I was quite as much interested as Waldon. “In wireless,” he went on, “the signals are not sent in one direction, but in all, so that a person within range of the ethereal disturbance can get them if only he has the necessary receiving apparatus. This apparatus need not be so elaborate and expensive as used to be thought needful if a sensitive detector is employed, and I have sent over to the station for a new piece of apparatus which I knew they had in almost any Marconi station. Why, I’ve got wireless signals using only twelve feet of number eighteen copper wire stretched across a room and grounded with a water pipe. You might even use a wire mattress on an iron bedstead.”
“Can’t they find out by—er, interference?” I asked, repeating the term I had so often heard.
Kennedy laughed. “No, not for radio apparatus which merely receives radiograms and is not equipped for sending. I am setting up only one side of a wireless outfit here. All I want to do is to hear what is being said. I don’t care about saying anything.”
He unwrapped another package which had been loaned to him by the radio station and we watched him curiously as he tested it and set it up. Some parts of it I recognized such as the very sensitive microphone, and another part I could have sworn was a phonograph cylinder, though Craig was so busy testing his apparatus that now we could not ask questions.
It was late in the afternoon when he finished, and we had just time to run up to the dock at Seaville and stop off at the Lucie to see if anything had happened in the intervening hours before dinner. There was nothing, except that I found time to file a message to the Star and meet several fellow newspaper men who had been sent down by other papers on the chance of picking up a good story.

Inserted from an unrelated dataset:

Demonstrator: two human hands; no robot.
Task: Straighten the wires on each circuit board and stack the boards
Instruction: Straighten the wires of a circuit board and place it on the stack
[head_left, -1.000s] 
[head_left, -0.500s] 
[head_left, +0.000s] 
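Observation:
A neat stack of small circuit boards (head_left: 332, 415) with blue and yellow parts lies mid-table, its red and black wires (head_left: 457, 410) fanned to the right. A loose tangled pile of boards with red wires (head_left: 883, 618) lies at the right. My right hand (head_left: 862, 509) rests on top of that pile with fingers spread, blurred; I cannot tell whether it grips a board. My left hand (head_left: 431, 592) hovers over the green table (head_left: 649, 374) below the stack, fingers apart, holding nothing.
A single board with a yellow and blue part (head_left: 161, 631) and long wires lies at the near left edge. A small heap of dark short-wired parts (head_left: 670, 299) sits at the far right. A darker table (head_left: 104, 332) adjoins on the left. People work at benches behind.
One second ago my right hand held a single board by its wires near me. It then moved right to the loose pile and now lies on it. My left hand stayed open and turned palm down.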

We had the Nautilus to ourselves, and as she was a very comfortable little craft, we really had a very congenial time, a plunge over her side, a good dinner, and then a long talk out on deck under the stars, in which we went over every phase of the case. As we discussed it, Waldon followed keenly, and it was quite evident from his remarks that he had come to the conclusion that Dr. Jermyn at least knew more than he had told about the case.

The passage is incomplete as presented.